Task prompt |
Give the lines again exactly as they appear below, from the line with "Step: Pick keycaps" to the line with "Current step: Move", both included, and only those lines. Leave every picture out.

______________________________

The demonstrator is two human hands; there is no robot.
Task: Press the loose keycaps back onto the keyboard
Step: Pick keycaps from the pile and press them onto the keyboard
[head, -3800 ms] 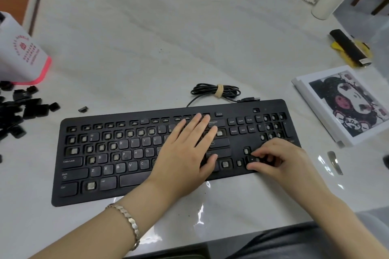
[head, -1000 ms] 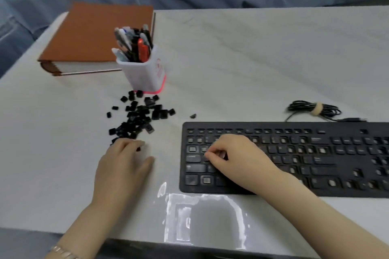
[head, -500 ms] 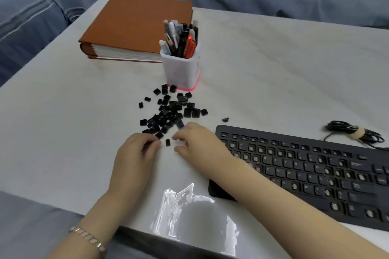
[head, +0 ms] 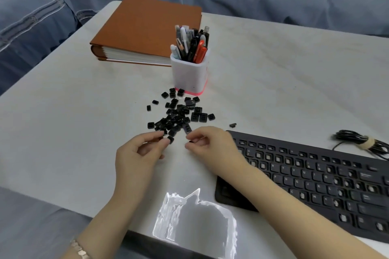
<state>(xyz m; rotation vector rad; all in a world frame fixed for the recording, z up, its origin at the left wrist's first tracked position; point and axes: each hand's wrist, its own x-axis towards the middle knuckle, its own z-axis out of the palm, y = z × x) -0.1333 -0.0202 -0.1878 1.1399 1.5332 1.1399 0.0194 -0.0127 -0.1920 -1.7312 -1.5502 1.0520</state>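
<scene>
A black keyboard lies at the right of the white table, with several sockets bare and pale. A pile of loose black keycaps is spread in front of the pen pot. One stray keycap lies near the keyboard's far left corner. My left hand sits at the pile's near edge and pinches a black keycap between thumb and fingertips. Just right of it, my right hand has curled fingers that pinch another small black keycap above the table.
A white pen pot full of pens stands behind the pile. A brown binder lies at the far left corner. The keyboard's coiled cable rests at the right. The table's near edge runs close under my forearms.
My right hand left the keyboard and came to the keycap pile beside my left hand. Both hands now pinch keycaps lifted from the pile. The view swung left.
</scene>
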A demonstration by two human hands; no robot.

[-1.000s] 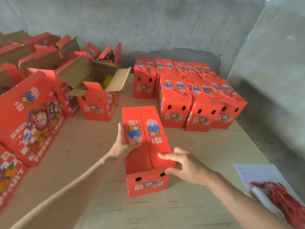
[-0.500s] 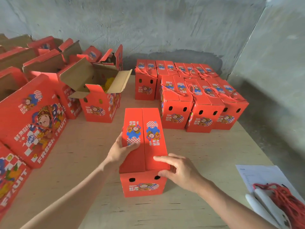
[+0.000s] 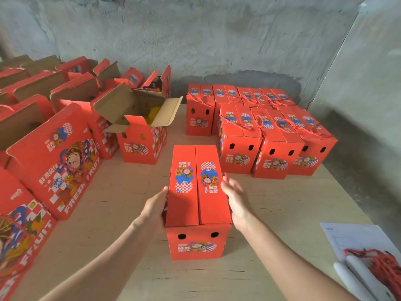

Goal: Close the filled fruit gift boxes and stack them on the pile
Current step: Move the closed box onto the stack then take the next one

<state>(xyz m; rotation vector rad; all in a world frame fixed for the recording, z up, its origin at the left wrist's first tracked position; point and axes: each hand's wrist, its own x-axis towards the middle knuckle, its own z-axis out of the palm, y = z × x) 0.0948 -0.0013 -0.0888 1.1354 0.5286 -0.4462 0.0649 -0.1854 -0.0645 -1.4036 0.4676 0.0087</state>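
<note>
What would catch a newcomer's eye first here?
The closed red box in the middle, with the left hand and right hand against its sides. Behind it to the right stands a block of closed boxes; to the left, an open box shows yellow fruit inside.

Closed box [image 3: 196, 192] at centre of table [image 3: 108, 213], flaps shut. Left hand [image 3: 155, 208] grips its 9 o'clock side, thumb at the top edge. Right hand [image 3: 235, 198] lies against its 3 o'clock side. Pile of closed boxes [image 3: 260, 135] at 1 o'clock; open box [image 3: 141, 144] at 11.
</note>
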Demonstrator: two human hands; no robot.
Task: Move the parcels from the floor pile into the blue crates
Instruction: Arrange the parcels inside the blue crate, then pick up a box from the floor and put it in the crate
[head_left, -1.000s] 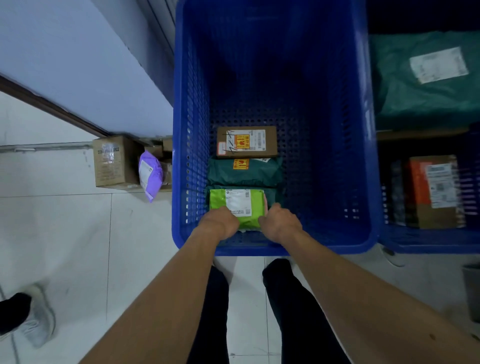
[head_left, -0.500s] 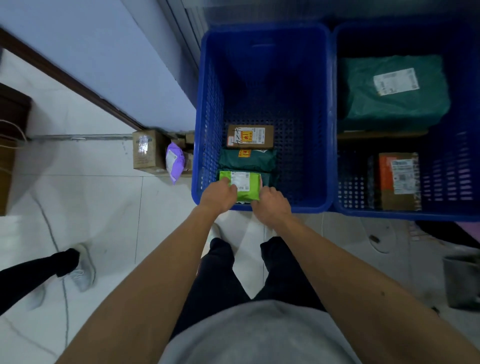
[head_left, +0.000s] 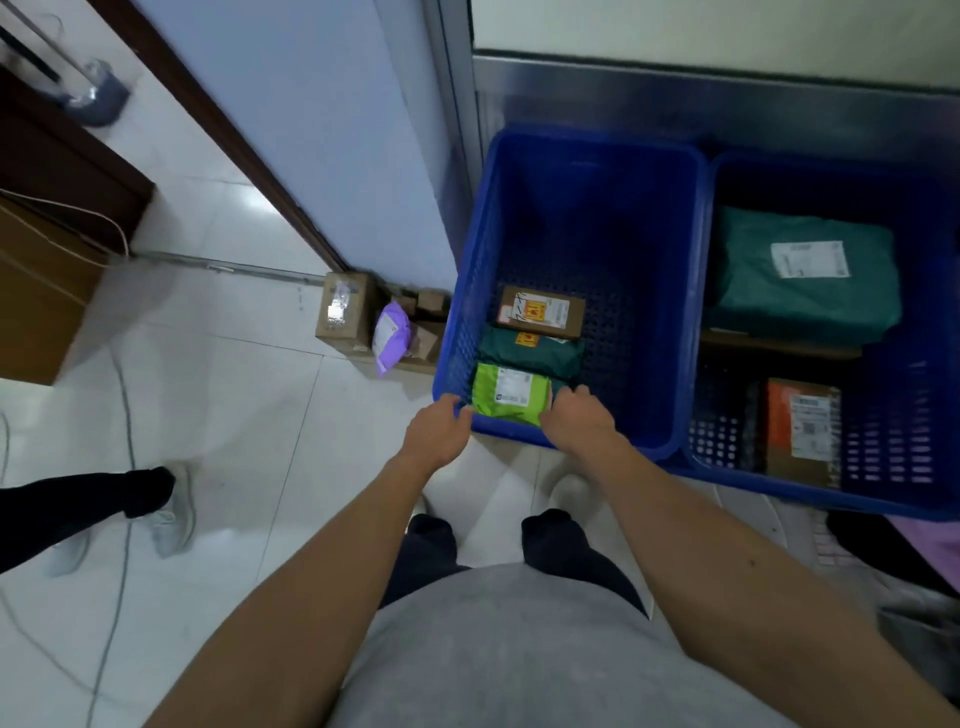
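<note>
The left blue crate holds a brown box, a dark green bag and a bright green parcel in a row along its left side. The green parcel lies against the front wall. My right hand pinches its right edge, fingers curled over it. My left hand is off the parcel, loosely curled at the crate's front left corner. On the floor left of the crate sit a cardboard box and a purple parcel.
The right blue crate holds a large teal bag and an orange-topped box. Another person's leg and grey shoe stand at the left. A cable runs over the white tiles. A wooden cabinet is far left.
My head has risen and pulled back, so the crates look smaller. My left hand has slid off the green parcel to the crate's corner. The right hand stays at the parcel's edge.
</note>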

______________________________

Reply to the task |
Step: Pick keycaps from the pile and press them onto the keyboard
[head, -3800 ms] 
[head, -1000 ms] 
[head, -500 ms] 
[head, +0 ms] 
<state>(xyz m; rotation vector rad; all in a world frame fixed for the recording, z up, its origin at the left wrist's first tracked position; point and axes: each hand's wrist, its own x-axis towards the middle knuckle, its own z-axis out of the palm, y = z × x) -0.1333 -0.0202 -0.1878 1.1399 1.5332 1.1399 0.0194 -0.0127 -0.1920 -1.7312 -1.5502 1.0520</state>
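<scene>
A black keyboard lies at the right of the white table, with several sockets bare and pale. A pile of loose black keycaps is spread in front of the pen pot. One stray keycap lies near the keyboard's far left corner. My left hand sits at the pile's near edge and pinches a black keycap between thumb and fingertips. Just right of it, my right hand has curled fingers that pinch another small black keycap above the table.
A white pen pot full of pens stands behind the pile. A brown binder lies at the far left corner. The keyboard's coiled cable rests at the right. The table's near edge runs close under my forearms.
My right hand left the keyboard and came to the keycap pile beside my left hand. Both hands now pinch keycaps lifted from the pile. The view swung left.
</scene>
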A demonstration by two human hands; no robot.

[-1.000s] 
[-0.500s] 
[+0.000s] 

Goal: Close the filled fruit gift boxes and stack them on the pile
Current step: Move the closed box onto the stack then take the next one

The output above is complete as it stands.